From MRSA nasopharyngeal carriage to infection
S. aureus has the capacity to both colonize human hosts without causing too much harm and act as a major pathogen. The role of nasopharyngeal carriage of S. aureus in the spread of microorganisms, including MDR strains, and as a risk factor for infection in the host is well documented .
Several genomes of S. aureus have now been completely sequenced. Sequence analysis has shown that all S. aureus strains contain major virulence factors and that they have the capacity to become invasive . Staphylococcal virulence is probably better explained by modulation of the expression of virulence factors by accessory genes. However, and most importantly, individual variations in intermittent or persistent carrier status cannot be understood without identification of host factors that contribute to colonization. The complete picture of the contribution of host genetic polymorphism to nasal carriage and the occurrence of infections is far from being completely elucidated. Recent studies have shown associations between polymorphisms in interleukin-4, complement factor H and C-reactive protein, on the one hand, and S. aureus carrier status and the occurrence of boils on the other . The observation that the host genotype was associated with carriage of certain staphylococcal types confirms that nasopharyngeal carriage results from complex interactions among host, pathogen, and environment, including antibiotic selective pressure.

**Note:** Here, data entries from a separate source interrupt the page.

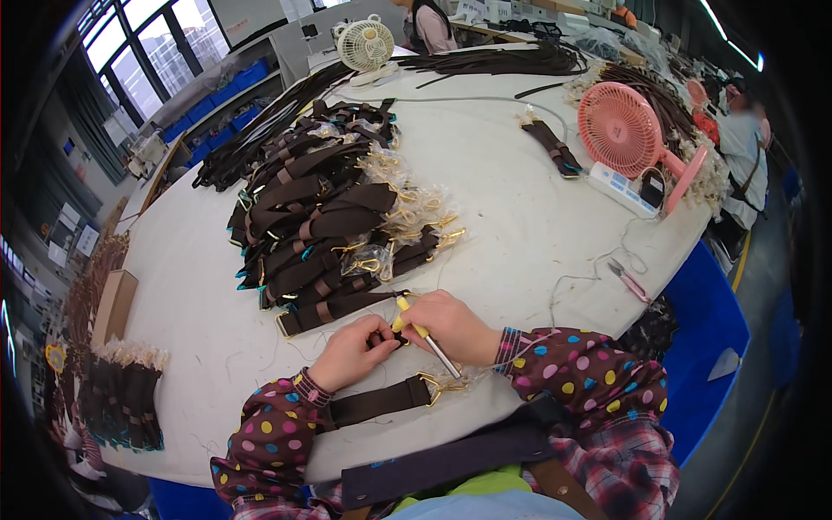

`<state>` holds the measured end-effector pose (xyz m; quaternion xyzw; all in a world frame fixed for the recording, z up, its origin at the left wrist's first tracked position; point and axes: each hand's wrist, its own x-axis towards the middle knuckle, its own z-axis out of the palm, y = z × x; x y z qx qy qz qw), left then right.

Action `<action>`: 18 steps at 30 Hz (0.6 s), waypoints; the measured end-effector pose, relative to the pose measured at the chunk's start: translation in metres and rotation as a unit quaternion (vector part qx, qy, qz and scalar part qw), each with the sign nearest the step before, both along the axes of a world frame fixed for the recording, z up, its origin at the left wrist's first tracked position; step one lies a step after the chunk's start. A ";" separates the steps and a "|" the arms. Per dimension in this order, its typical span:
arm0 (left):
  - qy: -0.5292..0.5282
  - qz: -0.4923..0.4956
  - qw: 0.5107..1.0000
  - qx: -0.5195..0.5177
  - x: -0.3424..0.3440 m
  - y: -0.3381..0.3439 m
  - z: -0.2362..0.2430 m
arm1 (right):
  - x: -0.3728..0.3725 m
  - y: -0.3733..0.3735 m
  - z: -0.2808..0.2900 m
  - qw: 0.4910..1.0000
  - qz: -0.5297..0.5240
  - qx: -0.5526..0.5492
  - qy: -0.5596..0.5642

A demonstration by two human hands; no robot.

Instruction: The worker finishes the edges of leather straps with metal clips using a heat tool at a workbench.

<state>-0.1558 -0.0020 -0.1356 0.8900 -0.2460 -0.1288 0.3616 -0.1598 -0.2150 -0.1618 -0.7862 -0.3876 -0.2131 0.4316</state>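
My right hand (457, 326) is closed around a slim yellow pen-like tool (443, 355) with a silver end, held at a slant. My left hand (351, 354) pinches a dark brown webbing strap (400, 339), most of it hidden by my fingers. Both hands meet at this strap, close to the table's front edge. Just in front of me lies a strap length (381, 400) with a gold metal ring and clasp at its right end. Beyond my hands rests another dark strap (332, 312) with a gold buckle at its left end.
A large heap of dark straps (321, 221) with plastic-wrapped gold clasps covers the middle left. At the right stand a pink fan (620, 130), a white power strip (622, 189) and pink-handled snips (630, 282). A blue bin (706, 334) sits beside the table. Strap bundles (121, 403) lie far left.
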 end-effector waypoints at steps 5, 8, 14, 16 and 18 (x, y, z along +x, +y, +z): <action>0.036 0.011 0.999 -0.011 0.000 0.001 0.005 | 0.001 -0.004 0.000 0.996 -0.010 0.025 0.089; 0.026 0.009 1.000 0.009 0.000 0.003 0.007 | 0.002 -0.003 -0.007 0.988 0.018 0.070 0.139; 0.037 0.007 0.999 0.017 -0.002 0.003 0.007 | -0.003 -0.007 0.003 0.968 0.047 0.105 0.221; 0.039 0.002 0.999 0.007 -0.002 0.001 0.007 | -0.004 -0.010 0.005 0.967 0.063 0.131 0.210; 0.044 0.000 0.999 -0.004 -0.003 0.002 0.005 | -0.004 -0.014 0.010 0.971 0.093 0.104 0.194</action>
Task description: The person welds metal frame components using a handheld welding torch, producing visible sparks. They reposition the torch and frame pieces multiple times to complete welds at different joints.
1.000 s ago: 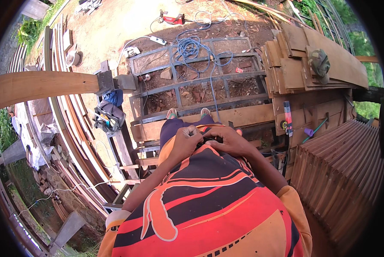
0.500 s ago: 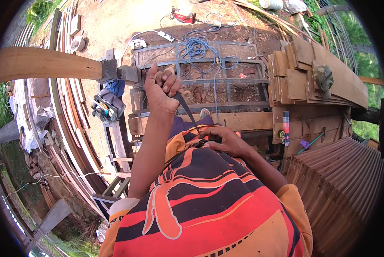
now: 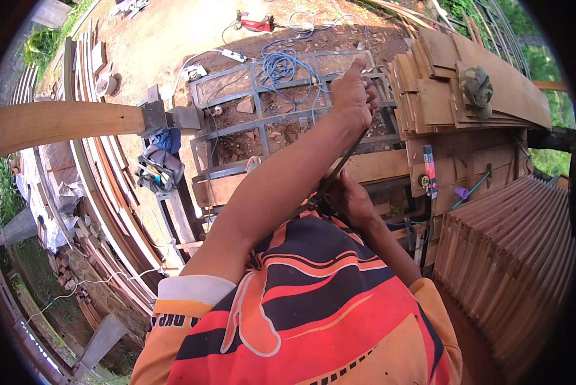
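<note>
My left hand (image 3: 355, 93) is raised in front of me to the right, its arm crossing my body. Its fingers are closed round the end of a dark belt (image 3: 348, 156), with the thumb pointing up. From there the belt runs taut down to my waist. Close to my waist, my right hand (image 3: 353, 197) is closed at the lower part of the belt; its fingertips are partly hidden. The striped orange, red and black shirt (image 3: 326, 276) hangs just below both hands.
A metal frame (image 3: 201, 149) lies on the ground ahead, with a coiled blue cable (image 3: 280, 67) on it. Stacked boards (image 3: 432, 102) carry a camouflage cap (image 3: 476, 90) at right, above slatted wood (image 3: 506, 237). A wooden beam (image 3: 63, 125) and a tool bag (image 3: 159, 170) are left.
My left hand has swung from left of centre to the right, drawing the belt with it. My right hand stays near my waist, slightly farther right. The view has shifted a little.
</note>
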`<state>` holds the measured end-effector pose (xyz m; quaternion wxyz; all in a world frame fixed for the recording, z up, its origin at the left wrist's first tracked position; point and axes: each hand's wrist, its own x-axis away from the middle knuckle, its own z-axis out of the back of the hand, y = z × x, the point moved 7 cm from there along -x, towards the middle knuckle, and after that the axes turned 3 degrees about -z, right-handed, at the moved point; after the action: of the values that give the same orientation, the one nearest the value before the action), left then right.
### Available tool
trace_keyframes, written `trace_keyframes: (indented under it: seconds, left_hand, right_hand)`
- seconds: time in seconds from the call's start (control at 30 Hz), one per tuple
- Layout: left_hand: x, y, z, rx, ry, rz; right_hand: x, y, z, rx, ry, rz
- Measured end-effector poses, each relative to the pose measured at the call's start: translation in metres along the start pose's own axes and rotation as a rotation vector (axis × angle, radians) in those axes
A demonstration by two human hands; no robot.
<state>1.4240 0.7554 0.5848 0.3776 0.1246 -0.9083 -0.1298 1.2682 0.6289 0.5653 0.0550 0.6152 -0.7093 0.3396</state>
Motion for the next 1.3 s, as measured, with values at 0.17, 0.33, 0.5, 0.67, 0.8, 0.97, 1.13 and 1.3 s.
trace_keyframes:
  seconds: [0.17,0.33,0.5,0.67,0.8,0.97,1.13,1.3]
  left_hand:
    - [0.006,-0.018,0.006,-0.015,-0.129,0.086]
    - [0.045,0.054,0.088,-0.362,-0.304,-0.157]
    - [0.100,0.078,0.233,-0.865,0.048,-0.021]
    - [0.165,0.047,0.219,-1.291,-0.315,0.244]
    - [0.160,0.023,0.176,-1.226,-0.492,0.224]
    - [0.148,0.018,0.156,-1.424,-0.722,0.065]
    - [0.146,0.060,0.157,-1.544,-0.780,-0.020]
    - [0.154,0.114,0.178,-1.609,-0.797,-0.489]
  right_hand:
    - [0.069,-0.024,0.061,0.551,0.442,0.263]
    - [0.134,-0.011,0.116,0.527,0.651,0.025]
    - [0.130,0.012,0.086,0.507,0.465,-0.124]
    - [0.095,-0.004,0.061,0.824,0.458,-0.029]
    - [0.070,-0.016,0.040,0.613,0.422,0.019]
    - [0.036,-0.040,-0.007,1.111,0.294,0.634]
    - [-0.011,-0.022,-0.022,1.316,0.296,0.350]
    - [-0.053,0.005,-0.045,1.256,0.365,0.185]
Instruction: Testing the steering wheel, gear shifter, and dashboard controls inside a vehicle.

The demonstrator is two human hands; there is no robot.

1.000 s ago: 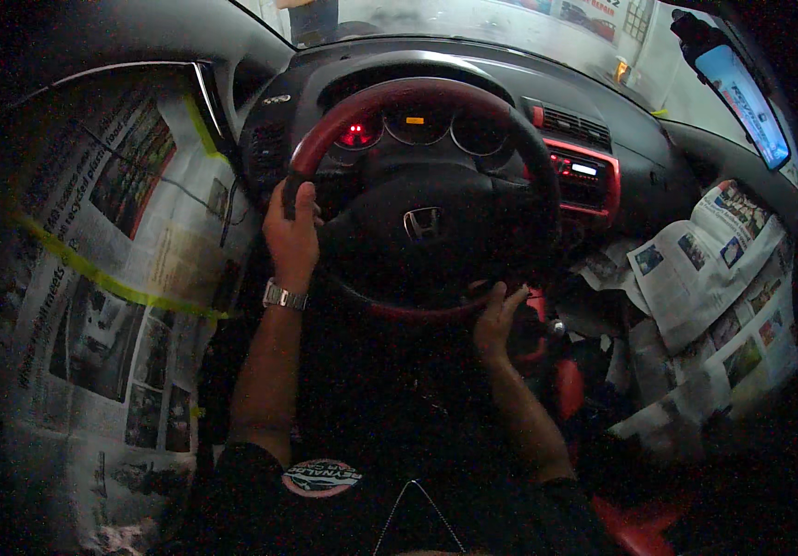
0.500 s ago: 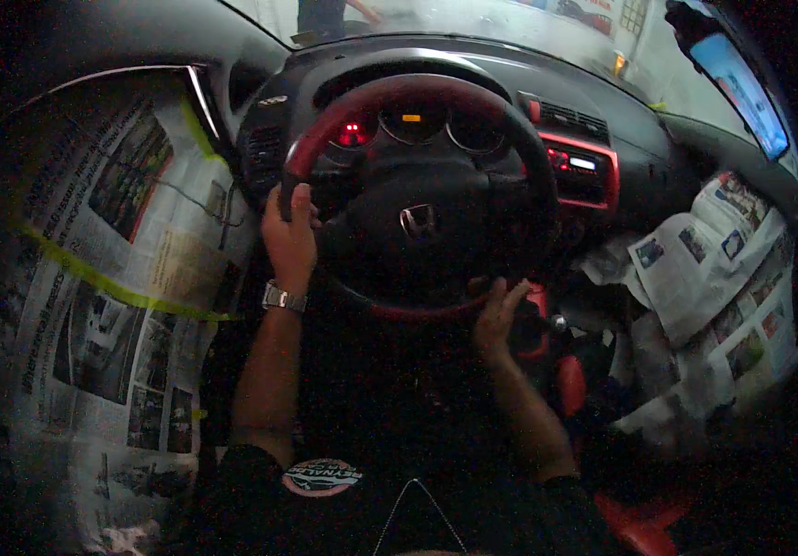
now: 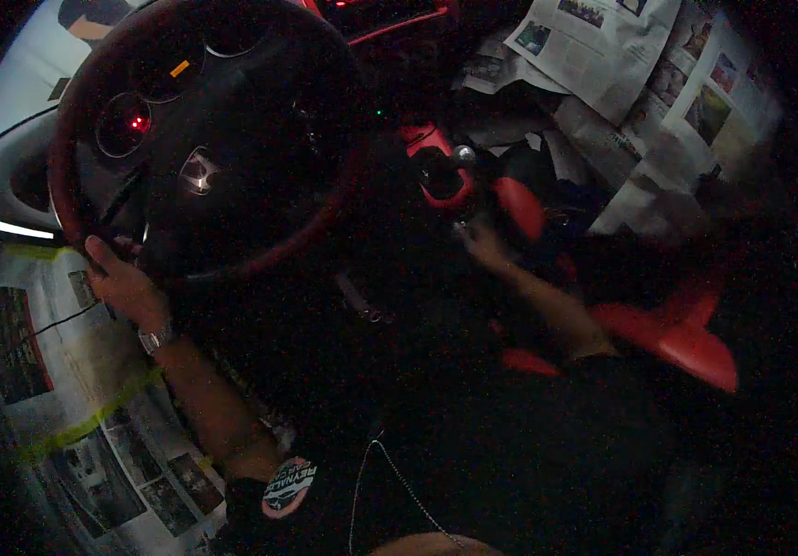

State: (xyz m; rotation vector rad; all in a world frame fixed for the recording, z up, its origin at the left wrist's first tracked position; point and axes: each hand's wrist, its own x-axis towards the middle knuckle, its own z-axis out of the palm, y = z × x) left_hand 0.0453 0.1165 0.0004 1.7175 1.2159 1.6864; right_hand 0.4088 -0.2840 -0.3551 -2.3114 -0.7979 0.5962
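Observation:
The dark steering wheel (image 3: 320,218) with red-tinted parts fills the upper left. My left hand (image 3: 128,287), with a metal watch on its wrist, is closed round the lower left of its rim. To the right, between the seats, my right hand (image 3: 484,243) reaches down with its fingers curled beside a small shiny tip. Darkness hides what those fingers hold. Just beyond that hand stands a gear lever (image 3: 464,156) with a round shiny knob, next to red console trim (image 3: 445,190).
Newspaper sheets (image 3: 594,56) cover the passenger side. More newspaper (image 3: 75,343), held with yellow tape, covers the door at the left. Red seat parts (image 3: 668,338) lie right of my right forearm. Red warning lights (image 3: 137,122) glow behind the wheel.
My right hand has left the lower right of the wheel and moved down to the console between the seats. My left hand stays on the rim. The view has swung down and right.

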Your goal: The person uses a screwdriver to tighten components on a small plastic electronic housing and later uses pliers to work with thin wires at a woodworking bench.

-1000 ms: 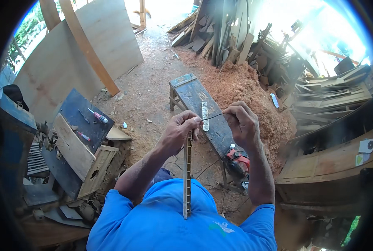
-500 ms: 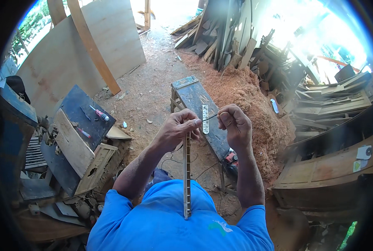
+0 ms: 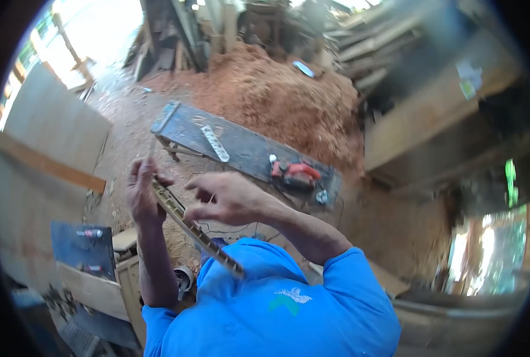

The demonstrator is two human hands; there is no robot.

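Observation:
A narrow, slotted strip [image 3: 211, 243] slants from my left hand down to the right, toward the front of my blue shirt. My left hand [image 3: 143, 193] is closed around its upper end; whether the thin dark wire seen earlier is still in those fingers is too blurred to tell. My right hand [image 3: 229, 199] is beside the strip, its fingers bent and apart, with nothing visible in them.
A long dark bench [image 3: 247, 154] carries a perforated white strip [image 3: 214, 143] and a red power tool [image 3: 297, 176]. Beyond lie a wood shavings heap [image 3: 288, 101] and stacked boards. Panels [image 3: 51, 119] lean at left, above a dark board [image 3: 74, 244] with screwdrivers. Cables trail underneath.
The view has swung right and blurred. The slotted strip has gone from upright to slanting. My right hand has left the wire's end and opened, moving down and leftward in the picture.

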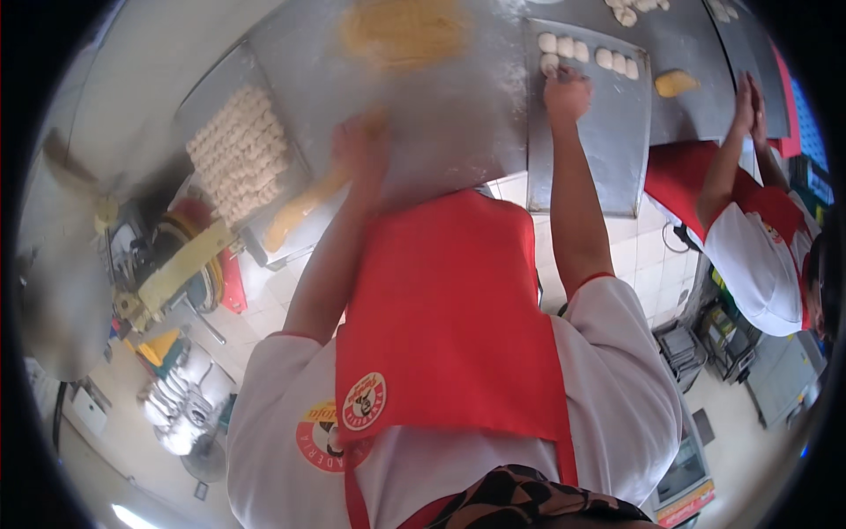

Dissemination of MRSA: tracing the bacteria and identifying new reservoirs
The spread of MDR bacteria results from an interplay of transfer of resistance genes between strains, bacterial species or genera and of dissemination of bacterial clones in various environments. Gene transfer occurs through horizontal transfer of plasmids, transposition (e.g. vanA borne by transposon Tn1546 in enterococci), dissemination of resistance cassettes (e.g. SCCmec in MRSA), or transformation (e.g. pbp genes of Streptococcus pneumoniae), depending on the microorganism and on the genetic support of the resistance determinant.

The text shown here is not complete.